Après une préface et un avant propos où il précise ce que fut cette histoire et l’objet de sa démarche, l’auteur le structure en cinq parties :
A. MARTINGALES
1) Le hasard au casino (passion du jeu, martingale
des joueurs).
2) La Bourse et les probabilités (économie
et hasard, Louis Bachelier, martingales des
mathématiciens).
3) Des mathématiques développées hors de
la finance (mouvement brownien, intégrale
stochastique comme bénéfice du spéculateur).
B. LA COUVERTURE DES OPTIONS ;
UNE RUPTURE ÉPISTÉMOLOGIQUE
4) La connexion inattendue (produits dérivés,
marchés organisés, couverture et non-arbitrage).
5) Une rationalité différente (rationalité du
marché, subjectivité des lois de probabilité).
6) Couverture par suivi de marché (force de
l’argument arbitrage/non-arbitrage et du
principe de couverture).
C - SCIENCE ET SPÉCULATION
7) Une dynamique complexe (les professionnels,
spéculations et échanges de
risques).
8) Illusions du hasard (stabilité en présence
de bruit, base monétaire, rapports de
force).
9) Trois types de spéculation (économique,
psychologique, mathématique).
10) Pratiques et valeurs morales (prises de
position et arbitrages, questions éthiques).
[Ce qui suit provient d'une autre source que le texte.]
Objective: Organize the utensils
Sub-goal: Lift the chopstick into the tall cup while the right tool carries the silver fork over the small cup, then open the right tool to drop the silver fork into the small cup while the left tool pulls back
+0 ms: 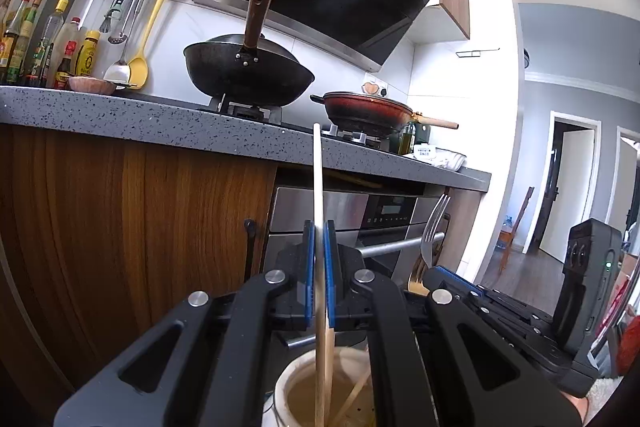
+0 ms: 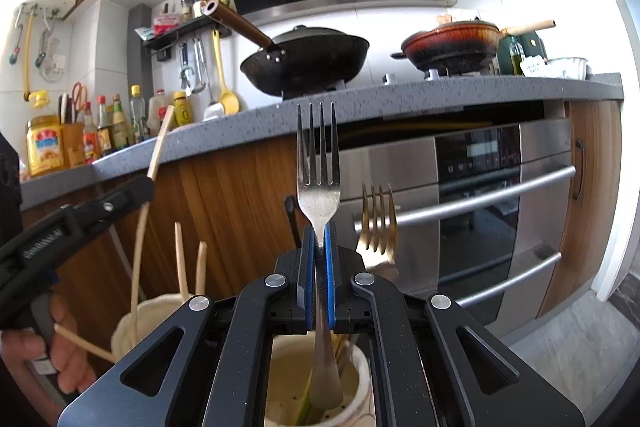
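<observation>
**Left wrist view: chopstick clamped over its holder, fork likewise on the right**

Your left gripper is closed on a pale chopstick, held upright with its lower end already inside the cream holder just below the jaws. That holder has at least one more stick leaning in it; the right wrist view shows two sticks standing in the same holder plus one poking out sideways at its base.

Your right gripper is closed on the neck of a silver fork, tines up, handle end hanging into a second cream holder. A gold fork stands in it already, along with some thin stems I can't identify. Small holes are visible in the bottom.

Handling, as I judge it:
- Chopstick: light, stiff, thin, smooth. Likely pivots in the pads if it's bumped. The grip sits about mid-length, which looks fine.
- Fork: stiff metal, heavier, slick. The neck grip is narrow, so expect it to swing if it's jolted.
- Both holders look ceramic: don't drop the fork from height, it could chip or tip the holder.
</observation>
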Action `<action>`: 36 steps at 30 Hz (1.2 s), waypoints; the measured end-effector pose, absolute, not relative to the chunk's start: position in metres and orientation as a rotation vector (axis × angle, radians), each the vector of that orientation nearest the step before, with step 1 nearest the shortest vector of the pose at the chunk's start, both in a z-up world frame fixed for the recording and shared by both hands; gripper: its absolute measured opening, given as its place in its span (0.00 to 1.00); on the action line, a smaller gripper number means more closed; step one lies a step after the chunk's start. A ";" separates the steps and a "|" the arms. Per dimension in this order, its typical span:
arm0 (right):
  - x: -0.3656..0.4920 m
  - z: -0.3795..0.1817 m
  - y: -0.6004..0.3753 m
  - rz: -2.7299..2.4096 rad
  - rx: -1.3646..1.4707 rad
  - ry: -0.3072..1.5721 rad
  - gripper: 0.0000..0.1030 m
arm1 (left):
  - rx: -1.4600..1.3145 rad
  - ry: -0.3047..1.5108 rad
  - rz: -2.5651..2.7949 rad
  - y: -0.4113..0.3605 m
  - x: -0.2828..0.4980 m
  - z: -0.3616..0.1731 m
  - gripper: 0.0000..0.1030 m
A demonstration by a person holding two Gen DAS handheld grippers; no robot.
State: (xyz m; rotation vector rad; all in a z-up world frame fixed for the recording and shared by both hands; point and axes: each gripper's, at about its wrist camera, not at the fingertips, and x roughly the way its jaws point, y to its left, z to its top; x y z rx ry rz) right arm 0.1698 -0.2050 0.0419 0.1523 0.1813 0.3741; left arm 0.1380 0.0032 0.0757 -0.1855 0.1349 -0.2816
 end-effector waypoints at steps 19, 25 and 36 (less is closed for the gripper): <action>0.148 0.008 -0.220 0.362 0.178 0.319 0.06 | -0.114 0.414 -0.242 0.008 0.116 0.052 0.04; 0.151 0.004 -0.224 0.348 0.197 0.359 0.06 | -0.107 0.441 -0.243 0.006 0.116 0.047 0.04; 0.153 0.004 -0.223 0.344 0.197 0.382 0.06 | -0.094 0.447 -0.244 0.003 0.115 0.046 0.06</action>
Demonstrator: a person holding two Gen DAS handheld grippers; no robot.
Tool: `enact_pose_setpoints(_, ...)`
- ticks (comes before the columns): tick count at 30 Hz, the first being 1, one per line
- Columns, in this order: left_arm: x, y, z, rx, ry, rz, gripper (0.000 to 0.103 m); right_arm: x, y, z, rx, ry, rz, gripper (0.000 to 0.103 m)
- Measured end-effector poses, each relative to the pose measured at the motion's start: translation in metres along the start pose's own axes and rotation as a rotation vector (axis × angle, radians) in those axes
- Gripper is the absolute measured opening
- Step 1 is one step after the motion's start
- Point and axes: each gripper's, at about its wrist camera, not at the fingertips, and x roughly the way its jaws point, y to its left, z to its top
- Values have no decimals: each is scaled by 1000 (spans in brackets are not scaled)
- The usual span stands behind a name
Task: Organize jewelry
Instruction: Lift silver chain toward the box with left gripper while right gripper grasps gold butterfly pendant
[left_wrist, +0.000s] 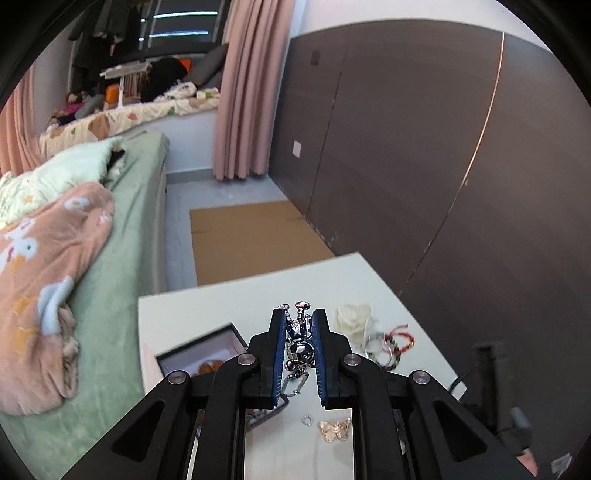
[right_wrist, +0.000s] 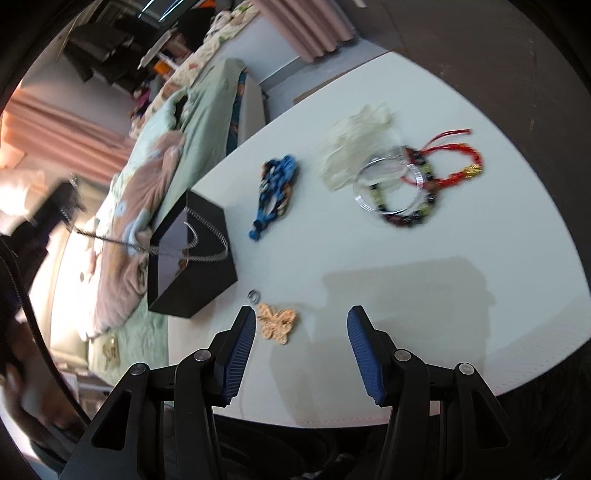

D - LES ENJEUX ET LES POUVOIRS
11) Marchés et économie (utilité, probas
subjectives, changements de repères en
physique et en finance, efficience des marchés).
12) Place particulière de la finance dans la
production des connaissances (nouveaux
débouchés, enseignement et finance,
connaissance de « domaine public »).
13) Pouvoir et innocence des marchés
financiers (rapports de pouvoir, psychologie
et marchés, le marché comme universalisme,
construction européenne et marchés).
E - LES RISQUES : ENTRE PHILOSOPHIE
ET MATHÉMATIQUES
14) La dimension interprétative des risques
(signification de l’événement, la valeur
future est mal connue).
15) Les risques organisés en marché (calculs,
culture d’ingénieur et culture financière,
titrisation).
16) Les limites de l’économisation (biens
négatifs, globalisation des risques).
17) Les mathématiques sur le banc des accusés
(servante d’une pratique du pouvoir peu
moralisée, compatibilité d’avancées mathématiques
récentes avec une finance au
service d’objectifs sociaux et environnementaux).
Dans sa conclusion, il établit un parallèle entre les trois institutions ayant un pouvoir reconnu : les marchés financiers, la démocratie et la science qui ont deux caractéristiques communes : l’universalité et un mécanisme d’échappement (tel une montre).
Un glossaire d’une quinzaine de pages donne la définition et le contexte d’une soixantaine de termes techniques et l’ouvrage s’achève par un index et une bibliographie.
La lecture de ce livre ne nécessite aucune connaissance préalable en économie financière ni en mathématiques : l’auteur qui a une longue pratique de la formation des ingénieurs, a cherché à mettre en relief les idées principales, à présenter leur articulation et à préciser les interrogations pendantes, permettant ainsi au lecteur de se mouvoir plus aisément dans ce paysage et d’affiner sa propre vision, voire de comprendre les concepts du calcul stochastique en y pénétrant par la finance.
Un livre clair, agréable à lire qui permet d’entrer dans un monde ésotérique et d’analyser le rôle social et la responsabilité des mathématiciens face à des comportements risqués et irresponsables.